Consider an unending sequence of independent trials, where each trial is equally likely to result in any of the outcomes $1$, $2$, or $3$. Given that outcome $3$ is the last of the three outcomes to occur, find the conditional probability that
- the first two trials both result in an outcome of $1$
my attempt: let
-
{one $1st$} = event that outcome of first trial is one
-
{one $2nd$} = event that outcome of second trial is one
-
{third last} = event that outcome three occurs after outcomes one and two have occurred.
$P(\text{one 1st}\cap \text{one 2nd}|\text{third last}) = \dfrac{P(\text{one 1st}\cap \text{one 2nd}\cap \text{third last})}{P(\text{third last})} = \dfrac{P(\text{third last}) \cdot P(\text{one 1st}|\text{third last}) \cdot P(\text{one 2nd}|\text{one 1st}\cap \text{third last})}{P(\text{third last})}$ $= P(\text{one 1st}|\text{third last}) \cdot P(\text{one 2nd}|\text{one 1st}\cap \text{third last})$
now, since each trial is equally likely to be either $1$, $2$, or $3$ and we are given that the $1^{st}$ trial is not $3$ hence, $P(\text{one 1st}|\text{third last})=0.5$
similarly, $P(\text{one 2nd}|\text{one 1st}\cap \text{third last}) = 0.5$ since all trials are independent, each trial is equally likely to be either $1$, $2$, or $3$ and the second trial's result cannot be $3$(since outcome $3$ occurs after outcomes $1$ and $2$ have both occurred)
hence, $P(\text{one 1st}\cap \text{one 2nd}|\text{third last}) =0.25$, but the given answer is $\dfrac{1}{6}.$
what did I do wrong?
edit: the given answer(which I understand) is
$P(\text{one 1st}\cap \text{one 2nd}|\text{third last}) = \dfrac{P(\text{one 1st}\cap \text{one 2nd}\cap \text{third last})}{P(\text{third last})} =\dfrac{P(\text{one 1st})\cdot P(\text{one 2nd}|\text{one 1st})\cdot P(\text{third last}|\text{one 2nd}\cap \text{one 1st})}{P(\text{third last})} = \dfrac{\frac{1}{3} \cdot \frac{1}{3} \cdot \frac{1}{2}}{\frac{1}{3}} = \dfrac{1}{6}$
Best Answer
There are some assumption that is wrong.
For instance, the sequence $(1,1,3)$ is not a legitimate "third last" event but is counted as legitimate in your calculation.

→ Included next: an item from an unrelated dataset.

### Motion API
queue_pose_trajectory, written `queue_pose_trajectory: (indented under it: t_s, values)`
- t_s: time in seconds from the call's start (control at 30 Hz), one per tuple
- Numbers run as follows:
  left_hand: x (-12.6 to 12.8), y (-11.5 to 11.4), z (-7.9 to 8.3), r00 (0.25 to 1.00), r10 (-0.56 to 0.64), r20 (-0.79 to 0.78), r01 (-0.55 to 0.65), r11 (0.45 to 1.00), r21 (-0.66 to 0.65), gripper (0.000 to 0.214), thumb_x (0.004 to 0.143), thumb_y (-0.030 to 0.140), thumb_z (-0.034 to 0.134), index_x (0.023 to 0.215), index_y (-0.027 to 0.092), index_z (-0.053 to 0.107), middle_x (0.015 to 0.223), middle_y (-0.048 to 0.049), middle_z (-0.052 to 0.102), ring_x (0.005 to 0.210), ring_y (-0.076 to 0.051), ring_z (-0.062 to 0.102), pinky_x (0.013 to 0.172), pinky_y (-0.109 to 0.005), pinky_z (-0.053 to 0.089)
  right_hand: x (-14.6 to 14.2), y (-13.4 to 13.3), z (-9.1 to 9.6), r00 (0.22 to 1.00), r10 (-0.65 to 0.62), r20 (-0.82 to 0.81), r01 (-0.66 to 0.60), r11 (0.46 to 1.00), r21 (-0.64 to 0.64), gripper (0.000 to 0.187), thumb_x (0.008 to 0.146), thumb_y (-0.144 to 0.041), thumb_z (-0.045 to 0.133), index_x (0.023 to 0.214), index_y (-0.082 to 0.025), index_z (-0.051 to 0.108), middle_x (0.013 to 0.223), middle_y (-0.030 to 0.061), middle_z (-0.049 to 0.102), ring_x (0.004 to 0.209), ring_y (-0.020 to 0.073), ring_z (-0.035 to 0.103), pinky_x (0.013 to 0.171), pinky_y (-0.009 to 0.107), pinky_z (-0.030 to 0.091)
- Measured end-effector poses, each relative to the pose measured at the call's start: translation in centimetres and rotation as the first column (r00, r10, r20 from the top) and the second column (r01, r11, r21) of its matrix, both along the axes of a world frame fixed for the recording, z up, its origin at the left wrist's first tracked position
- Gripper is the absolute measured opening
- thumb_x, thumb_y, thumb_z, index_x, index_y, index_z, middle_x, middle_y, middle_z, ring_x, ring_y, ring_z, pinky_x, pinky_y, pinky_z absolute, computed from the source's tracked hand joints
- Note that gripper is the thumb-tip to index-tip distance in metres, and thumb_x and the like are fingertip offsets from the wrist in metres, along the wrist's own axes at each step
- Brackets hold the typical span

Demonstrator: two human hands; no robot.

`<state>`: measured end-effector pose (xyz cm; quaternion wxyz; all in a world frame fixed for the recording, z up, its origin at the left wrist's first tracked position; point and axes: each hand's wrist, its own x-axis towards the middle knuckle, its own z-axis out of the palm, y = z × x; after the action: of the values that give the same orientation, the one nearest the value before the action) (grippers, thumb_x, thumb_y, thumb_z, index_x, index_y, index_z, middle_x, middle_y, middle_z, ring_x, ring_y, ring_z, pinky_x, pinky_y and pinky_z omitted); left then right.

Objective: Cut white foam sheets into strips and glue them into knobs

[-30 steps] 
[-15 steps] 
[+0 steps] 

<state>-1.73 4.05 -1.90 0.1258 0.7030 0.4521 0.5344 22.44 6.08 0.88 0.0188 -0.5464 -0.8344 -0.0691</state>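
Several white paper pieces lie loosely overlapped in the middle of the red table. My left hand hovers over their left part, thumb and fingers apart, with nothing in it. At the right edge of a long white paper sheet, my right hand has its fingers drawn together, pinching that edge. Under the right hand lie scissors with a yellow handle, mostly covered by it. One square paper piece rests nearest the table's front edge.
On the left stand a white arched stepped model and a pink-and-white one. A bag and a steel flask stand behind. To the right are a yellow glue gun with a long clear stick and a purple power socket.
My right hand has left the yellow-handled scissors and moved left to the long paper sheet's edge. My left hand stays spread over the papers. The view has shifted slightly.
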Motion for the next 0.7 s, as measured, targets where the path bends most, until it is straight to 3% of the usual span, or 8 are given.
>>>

The first "one first|third last" is correctly calculated to be $1\over 2$. However the "one second| one first and third last" is not $1\over 2$ because a $2$ has to occur somewhere after the $1$ and before $3$ so given the first is $1$ and the last is $3$, there is more chance that a $2$ occurs at the second trial.